JPMorgan Equity Premium Income ETF: Pass
The JPMorgan Equity Premium Income ETF (NYSE:JEPI) yields 8.57% paid monthly, and its strategy writes calls on a portfolio of S&P 500-aligned holdings, collecting premium option premiums that fund the monthly distribution.
Over its three-plus-year history, the NAV has held up relatively well, and the fund is not paying you by quietly liquidating its asset base. Distributions fluctuate with volatility, which is a real consideration for retirees who need predictable payments, but the structural integrity of the income source is sound. For a covered call fund at this yield level, that distinction matters.
Alerian MLP ETF: Pass
The Alerian MLP ETF (NYSE:AMLP) yields 7.5% quarterly and holds midstream pipeline companies that charge volume-based tolls for transporting natural gas and crude oil. The fee-based model means distributions are not tied to commodity prices; they are backed by long-term contracts that continue regardless of where the energy markets move.
The fund has maintained its distribution consistently, and the return of capital tax treatment provides an additional structural advantage for higher-bracket investors. At $12.3 billion in assets, the income durability is real. This fund passes the sustainability test with the most structural conviction of any on this list.
JPMorgan Nasdaq Equity Premium Income ETF: Conditional
The JPMorgan Nasdaq Equity Premium Income ETF (NASDAQ:JEPQ) yields 10.58% monthly and applies the same covered call approach to the Nasdaq-100. The income mechanism is sound, and the same JPMorgan team runs this fund. The honest caveat is that it does not yet have a sufficient three-year NAV history to run the full sustainability test.
The fund has performed well since its launch, but income investors who require a longer track record should acknowledge that this remains a shorter data set. That is not a reason to avoid it, it is a reason to size it appropriately within a broader income allocation.
NEOS Nasdaq-100 High Income ETF: Conditional
The NEOS Nasdaq-100 High Income ETF (NASDAQ:QQQI) yields 14.22% monthly using Section 1256 index options, providing a tax efficiency advantage over the JPMorgan funds in taxable accounts. The same caveat applies with an insufficient track record to fully assess NAV sustainability across a complete market cycle.
Distributions can include what appears to be a return of capital in tax reporting, which is a structural classification rather than a sign of principal depletion. The highest yield on this list comes with the most complexity and the least historical data. Investors who understand the structure can reasonably include it. Investors who don’t should probably start elsewhere.
Global X SuperDividend ETF: Concern
The Global X SuperDividend ETF (NYSE:DIV) yields over 9% monthly and holds the 100 highest-yielding dividend stocks globally, and the yield is real. NAV erosion over time is real, and it is the most important fact for long-term income investors.

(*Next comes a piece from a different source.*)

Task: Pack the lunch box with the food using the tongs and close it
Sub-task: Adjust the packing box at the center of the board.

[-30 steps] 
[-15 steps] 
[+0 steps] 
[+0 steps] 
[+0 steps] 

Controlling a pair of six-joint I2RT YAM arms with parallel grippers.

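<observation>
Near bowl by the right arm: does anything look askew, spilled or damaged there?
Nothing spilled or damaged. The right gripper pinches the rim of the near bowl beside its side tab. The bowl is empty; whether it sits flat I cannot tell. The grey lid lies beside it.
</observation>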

Extreme yields frequently signal financial stress while distributions have continued, meaning a meaningful portion of what has been paid reflects declining principal rather than sustainable cash flows. For investors who want to understand what a fund that fails the sustainability test looks like in practice, this is the most instructive example on this list.
The Sustainability Test Matters More Than the Yield
The difference between the funds that pass and the one that raises concern is not the size of the yield, it is where the money comes from. Covered call premiums, MLP tolls, and index options all represent income generated from the fund’s underlying strategy rather than from the slow liquidation of principal.
Investors who apply that filter first and look at yield numbers second are building income portfolios that last. Investors who do it in reverse often discover the problem too late.